Why is too much sun bad for you and how does sunscreen work?

Sunscreen is essential no matter what kind of skin you have. (Image: Mark Goebel).
Sunscreen is essential no matter what kind of skin you have. (Image: Mark Goebel).

We all know that a tan or sunburn is a sign of damaged skin, and using sunscreen or sunblock is a normal and important part of modern life. Of course, some sun exposure is good for us as it helps our bodies produce vitamin D, which aids calcium absorption and keeps our bones strong. Current medical advice is to spend no longer than 10-15 minutes in the sun without sunscreen, as this is believed to maximise vitamin D production while minimising the risk of skin damage.

The reason that too much sunlight damages our skin is very simple: it’s radiation. Called ultraviolet radiation, there are 3 kinds that we need to be aware of. Approximately 90% of the sunlight that reaches the Earth’s surface is UV-A, which penetrates deep into the skin, damaging cells and increasing the likelihood of cancer. The remaining 10% that reaches us is UV-B and doesn’t penetrate the skin as deeply, so the damage it causes is visible to the naked eye as a tan or sunburn. A tan occurs because the ravaged cells release extra pigmentation in an attempt to defend against further harm from the radiation, causing the skin to change colour. A sunburn is an even more visible sign of the harm done to the cells, as the skin blisters and sheds its upper layers. Because of this damage, UV-B rays can also cause skin cancer. UV-C radiation is absorbed by the Earth’s atmosphere and never reaches us at all.

A poster from the British charity Cancer Research, highlighting the danger of sunburn.
A poster from the charity Cancer Research UK, highlighting the danger of sunburn.

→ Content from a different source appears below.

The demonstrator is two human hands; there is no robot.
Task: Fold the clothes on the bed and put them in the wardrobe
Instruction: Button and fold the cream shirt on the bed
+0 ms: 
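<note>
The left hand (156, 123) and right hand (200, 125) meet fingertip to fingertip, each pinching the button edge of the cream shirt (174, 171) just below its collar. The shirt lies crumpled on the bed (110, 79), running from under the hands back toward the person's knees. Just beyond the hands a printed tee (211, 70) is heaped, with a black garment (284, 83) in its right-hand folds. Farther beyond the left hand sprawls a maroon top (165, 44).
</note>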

Because of the harm that ultraviolet radiation can do to our skin, we need to protect it once we’ve exceeded the recommended 10-15 minutes in the sun. This is true whatever your skin colour; although dark skin doesn’t burn as easily as pale skin it is still susceptible to damage from UV radiation. An easy way to help protect skin is by covering it with clothing such as long-sleeved shirts or trousers; darker coloured fabric offers more protection than light colours. However it’s worth remembering that if you can see light through the fabric, then UV rays can penetrate it so its protection will be limited. Some companies now make clothing with a special coating that absorbs the UV rays and prevents them reaching the skin.

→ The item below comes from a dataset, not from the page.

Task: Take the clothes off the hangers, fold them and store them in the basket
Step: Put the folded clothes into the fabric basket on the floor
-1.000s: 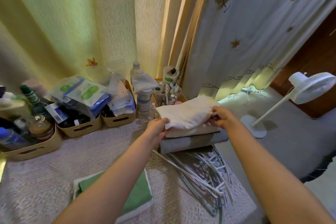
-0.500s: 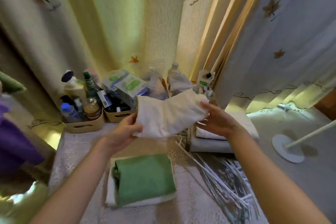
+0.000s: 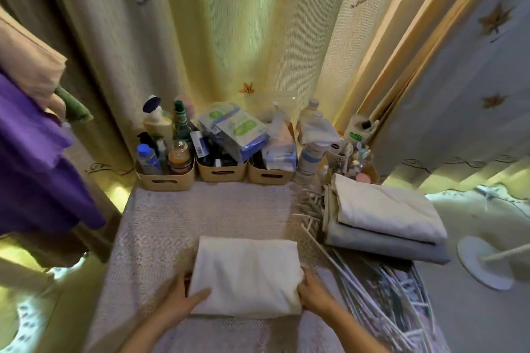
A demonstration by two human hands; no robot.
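The folded cream cotton garment [image 3: 246, 275] is now lying on the lace-covered surface [image 3: 200, 209], left of the stack of folded cream and grey clothes [image 3: 384, 218] it was lifted from a second ago. The left hand [image 3: 183, 299] and right hand [image 3: 314, 294] are each pinching a near corner, grip clamped on the cloth. Half a second earlier it was hanging mid-air above a green folded item, which is hiding now. No laundry basket is showing, so storing is probably still pending.

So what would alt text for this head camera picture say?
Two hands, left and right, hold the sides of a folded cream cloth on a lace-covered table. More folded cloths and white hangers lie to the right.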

Sunscreen and sunblock (they’re generally different names for the same product) are also a good way of helping to protect our skin. Some of the molecules in the lotion absorb ultraviolet radiation and release it as heat, while others reflect it. You’ll have noticed that sunscreens are labelled with an SPF number, which stands for Sun Protection Factor and refers to UV-B radiation. This is because there is no sunscreen (or sunblock) that can prevent 100% of UV rays from penetrating our skin, so the SPF is an indicator of how long it will take for the skin to turn red. If you can usually stay in direct sunlight for 10 minutes without being burned, then a good coating of SPF 15 will allow you to stay in the sun for 15 times longer before burning (15 times 10 minutes is 150 minutes, or two and a half hours). Preventing your skin from burning doesn’t mean that it’s not being damaged though; an SPF factor of 15 will protect against approximately 93% of UV-B radiation, while SPF 50 will give about 97% protection.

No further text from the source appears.